"Teachers have voted overwhelmingly to strike, should contract negotiations fail as CPS and the mayor does not reverse the hostile climate against us," said Lewis.
Chicago schools CEO Jean-Claude Brizard confirmed talks are still under way.
"It's unfortunate, honestly, that the CTU would be talking about a strike when we have so much work we have to do," said Brizard.
"Nobody wants to strike, right?" said Lewis. "Nobody wants that, but we are not going to be unprepared for it."
Cynthia Smith, who has been a CPS teacher for 25 years, works at Lane Tech High School and says 92.6 percent of the teachers at the school voted to strike if necessary in their mock straw poll.
"We think, first of all, about the kids," said Smith. "Secondly, about adequate resources in the schools, good work conditions, and fair pay."
Mayor Rahm Emanuel wants all elementary schools to go to longer school days. The teachers union is negotiating that issue as well as others, including a new contract.
"Next year, all schools move to longer school days and longer school year without any commitment from the district to give students and teachers the resources they need," Lewis said. "The school district, however, calls these experiments 'reform.'"

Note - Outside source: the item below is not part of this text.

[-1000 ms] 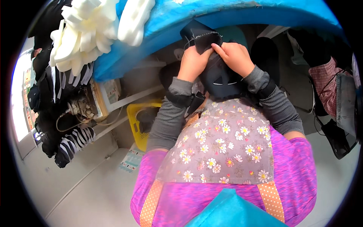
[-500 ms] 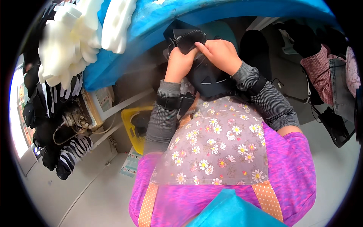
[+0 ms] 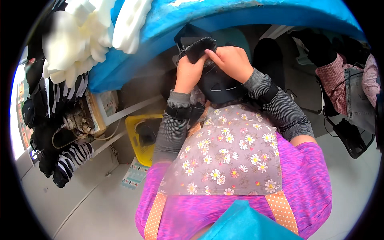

Mayor Emanuel reacted saying, "Don't take away from your main mission. Your job, what the people of the city of Chicago, the parents, the taxpayers expect of you, which is to teach our children. Any time away from that is time away from our children. And remember, what you're here for is to teach our children."
CTU president Lewis says the negotiations themselves are quite positive because they have a 35-member bargaining team with the city and that has never happened before in the past. However, they feel they need to be prepared to strike if necessary.